И я стал пить, матушка Анна, как она просила. Как последний трус. Как тряпка, вата. Понимая, что это мой единственный шанс спастись. Пил и не пьянел. Двести граммов, триста, пол-литра. Почти не закусывая. Будто пил воду, хотя это была вода с буквой «к». Пил, быть может, последний раз в жизни. Катя громко умоляла меня остановиться, плакала, угрожала уйти, но я все равно пил. Пучеглазый наблюдал за нами и ждал. Меж тем народ прибывал, становилось все больше дыма, криков, беготни, веселее пели на сцене, а заведенный зал все отчаяннее, надрывнее подпевал, и я подумал, что киевский Майдан переселился под землю. Они орали, хлопали, танцевали, как миллионы их сверстников по всему миру, и дела им не было ни до пучеглазого с его колпачками, ни до красивой американской журналистки украинского происхождения, ни тем более до несчастного русского беженца, за которым снарядили наемника из СБУ.
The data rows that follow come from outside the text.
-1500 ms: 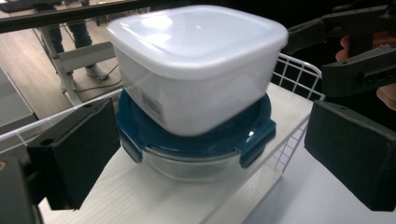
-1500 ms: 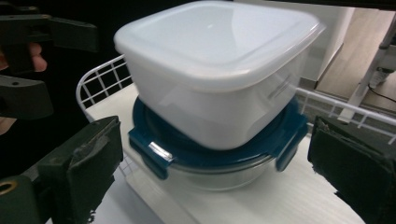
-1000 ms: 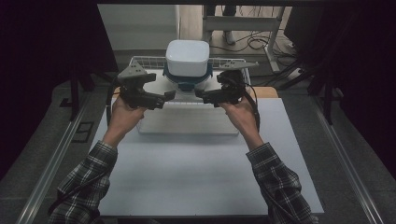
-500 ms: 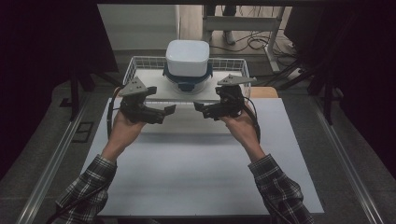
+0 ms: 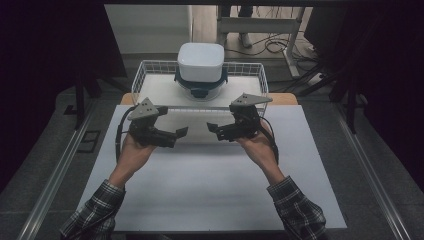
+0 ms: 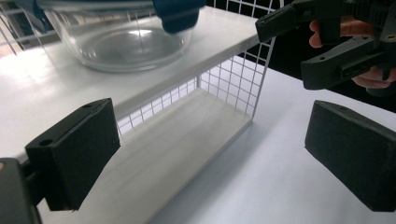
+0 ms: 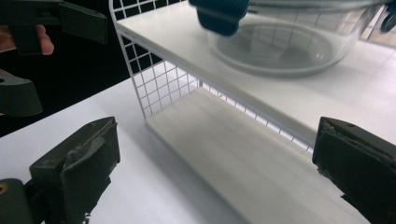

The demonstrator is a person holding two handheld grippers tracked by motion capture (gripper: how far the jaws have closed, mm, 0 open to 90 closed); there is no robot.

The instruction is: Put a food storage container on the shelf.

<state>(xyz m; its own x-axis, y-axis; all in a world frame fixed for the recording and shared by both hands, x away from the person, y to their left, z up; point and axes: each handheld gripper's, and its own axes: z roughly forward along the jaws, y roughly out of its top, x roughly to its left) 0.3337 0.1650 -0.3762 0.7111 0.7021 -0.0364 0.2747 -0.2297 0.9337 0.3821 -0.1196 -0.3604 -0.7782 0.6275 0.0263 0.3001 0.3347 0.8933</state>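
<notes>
high view: lidded glass container [image 5: 200,70] on wire shelf [image 5: 145,75], beyond both empty tongs.

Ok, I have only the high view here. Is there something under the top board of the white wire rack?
Observer: Yes, a lower shelf of pale wood sits under it, and nothing lies on it.
Operator: And the lowest part of the container on top, what is it made of?
Observer: It is a clear glass bowl that stands on the top board, and it looks empty.
</notes>
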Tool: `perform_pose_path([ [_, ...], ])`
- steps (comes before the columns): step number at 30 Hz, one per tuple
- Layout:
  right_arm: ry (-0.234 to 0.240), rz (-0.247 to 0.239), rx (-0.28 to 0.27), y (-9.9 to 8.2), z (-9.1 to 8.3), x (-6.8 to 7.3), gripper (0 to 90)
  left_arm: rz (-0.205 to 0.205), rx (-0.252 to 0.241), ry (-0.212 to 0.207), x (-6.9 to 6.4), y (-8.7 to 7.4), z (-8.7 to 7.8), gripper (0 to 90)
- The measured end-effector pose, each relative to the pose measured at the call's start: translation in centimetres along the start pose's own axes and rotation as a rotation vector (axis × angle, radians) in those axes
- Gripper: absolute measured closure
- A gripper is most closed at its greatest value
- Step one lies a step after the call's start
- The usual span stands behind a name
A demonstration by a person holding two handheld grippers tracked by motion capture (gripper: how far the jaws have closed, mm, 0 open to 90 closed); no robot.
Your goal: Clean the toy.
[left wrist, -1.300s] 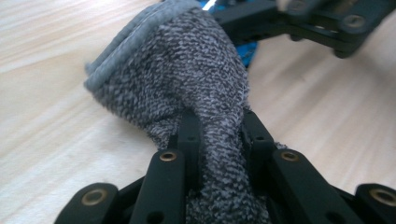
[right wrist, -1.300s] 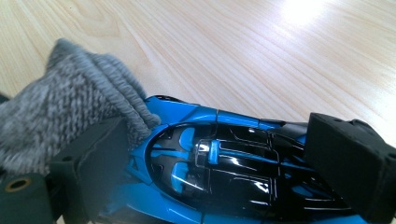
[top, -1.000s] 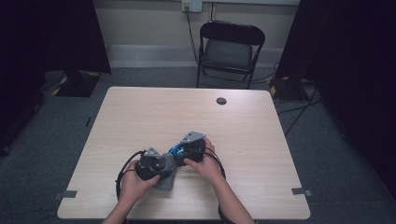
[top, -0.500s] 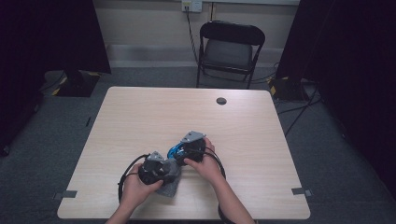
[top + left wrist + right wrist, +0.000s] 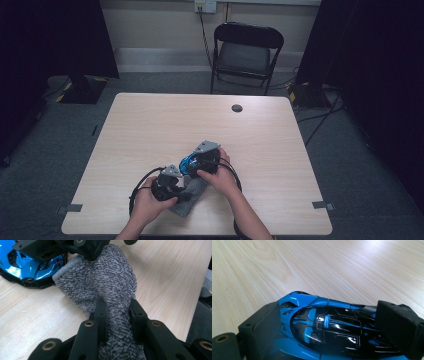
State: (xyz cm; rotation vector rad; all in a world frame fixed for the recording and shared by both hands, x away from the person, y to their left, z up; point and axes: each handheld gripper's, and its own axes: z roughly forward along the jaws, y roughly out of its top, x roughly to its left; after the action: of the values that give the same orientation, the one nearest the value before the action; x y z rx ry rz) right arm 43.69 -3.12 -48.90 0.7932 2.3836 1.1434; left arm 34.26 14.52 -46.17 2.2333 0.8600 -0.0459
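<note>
The left claw (image 5: 116,312) is clamped on a grey knitted sock (image 5: 105,285) lying on the table (image 5: 150,125). Just beyond it, the right claw (image 5: 329,322) grips a blue and black toy car (image 5: 332,325) between its jaws.

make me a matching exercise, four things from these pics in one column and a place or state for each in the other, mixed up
Things:
1. sock
2. toy car
3. chair
4. round cap

Places or states:
A. behind the table's far edge
B. pinched in the left gripper
C. on the far part of the table, apart from the hands
D. between the right gripper's jaws

Pairs: 1-B, 2-D, 3-A, 4-C
</note>
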Motion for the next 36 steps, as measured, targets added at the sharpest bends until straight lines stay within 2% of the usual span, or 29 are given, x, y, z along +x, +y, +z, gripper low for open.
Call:
perform_pose_path([
  [3,0.001,-0.001,-0.002,0.0,0.0,0.0,6.3,0.008,-0.011,-0.002,0.6,-0.1,-0.9,72.6],
  [9,0.001,0.003,-0.002,0.0,0.0,0.0,6.3,-0.013,-0.005,0.016,2.1,-0.6,-2.8,72.6],
  [12,0.002,0.001,0.000,0.0,0.0,0.0,6.3,-0.034,-0.020,0.031,2.9,-1.0,-3.8,72.7],
  [14,0.001,-0.001,-0.002,0.0,0.0,0.0,6.3,-0.049,-0.040,0.077,3.6,-1.3,-4.5,72.6],
  [17,0.001,0.001,0.000,0.0,0.0,0.0,6.3,-0.087,-0.086,0.082,4.9,-1.8,-5.7,72.4],
  [20,0.002,-0.001,0.000,0.0,0.0,0.0,6.4,-0.114,-0.139,0.138,5.7,-1.9,-6.5,72.3],
  [22,0.002,-0.002,0.000,0.0,0.0,0.0,6.4,-0.130,-0.186,0.194,6.3,-2.0,-6.8,71.8],
  [23,0.003,-0.001,0.002,0.0,0.0,0.0,6.4,-0.148,-0.201,0.208,6.5,-2.0,-6.7,71.8],
  [25,0.002,-0.002,0.003,0.0,0.0,0.0,6.4,-0.174,-0.216,0.261,7.0,-2.1,-6.3,71.6],
  [28,0.002,-0.001,0.001,0.0,0.0,0.0,6.4,-0.195,-0.219,0.298,7.6,-2.0,-5.3,71.7],
  [30,0.002,-0.001,-0.002,0.0,0.0,0.0,6.4,-0.185,-0.208,0.312,7.7,-1.6,-4.7,71.7],
  [32,0.002,-0.002,-0.005,-0.1,0.0,0.1,6.4,-0.170,-0.182,0.355,7.6,-1.3,-4.0,71.7],
  [35,0.001,-0.002,-0.008,-0.1,0.0,0.1,6.4,-0.181,-0.155,0.357,7.6,-1.0,-2.9,71.7],
  [36,0.002,-0.002,-0.008,-0.1,0.0,0.1,6.4,-0.168,-0.137,0.344,7.5,-0.9,-2.5,71.7],
])
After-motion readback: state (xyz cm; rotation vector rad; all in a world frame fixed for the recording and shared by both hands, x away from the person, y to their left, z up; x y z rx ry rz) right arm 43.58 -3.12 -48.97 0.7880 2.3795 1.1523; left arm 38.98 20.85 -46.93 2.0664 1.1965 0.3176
Но все это была еще разминка, разогрев, народ ждал главного, какую-то Маму Рику, страшно известную, популярную, гениальную, – я в этом ничего не понимал, – но в клуб в этот вечер пришли на нее и нетерпеливо смотрели на сцену, выкрикивали и скандировали ее имя, как фанаты перед футбольным матчем. Однако выход певицы затягивался, публика гудела все тоньше и злее, как осиный рой, грозясь разнести несчастный подвальчик, потом стала требовать администратора, топать и хлопать, и тогда на сцену выскочил перепуганный тонкий мальчик-ведущий с лицом старика и нежным фальшивым голосом объявил, что, к великому сожалению, Эрика заболела и вместо нее сегодня выступит другая певица.
Он почему-то дважды звонко выкрикнул ее сказочное имя, и оно тотчас же утонуло посреди шквала гнева, свиста и воплей возмущения, выплеснувшихся на сцену. Народ хотел Маму Рику, требовал вернуть деньги за билеты, и я лишь успел подумать, бедная сестрица Аленушка, каково будет ей тут петь? Представил себе хрупкое, бледное, печальное создание, как на картине Васнецова, которое вот-вот вытолкнут на съедение этим обормотам. Однако на сцену вышла девушка совсем на вид не эстрадная, не сценичная – невысокая, круглолицая, очень полная, с забранными в пучок на макушке гладкими волосами, в каком-то дурацком необъятном расшитом халате, словно схватили на улице первую попавшуюся девчонку и, не разобравшись, что к чему, затащили в этот подвальчик и напялили что на нее налезло.
Она могла быть учительницей начальных классов, инспектором по охране труда, хозяйкой кассы в «Ашане», торговкой на оптовом рынке, но только не певицей. Скорей уж японским борцом сумо, когда бы не девчоночий страх, не смятение и не жуткое смущение перед теми, кто буянил в зале. Лицо у нее пошло пятнами, а публика опешила, на мгновение замолкла, на нелепую толстушку поглядели недоверчиво, удивленно – похоже, это было ее первое выступление в Киеве и никто не знал, кто она такая и откуда свалилась. Кто-то свистнул, крикнул, захохотал, сначала несколько человек, а потом все подземелье. Смеялись, показывали на нее пальцами, орали, обзывали, и я подумал, а может, это какая-то пародия, шутка или верный способ унять толпу, растворить гнев и злость в смехе.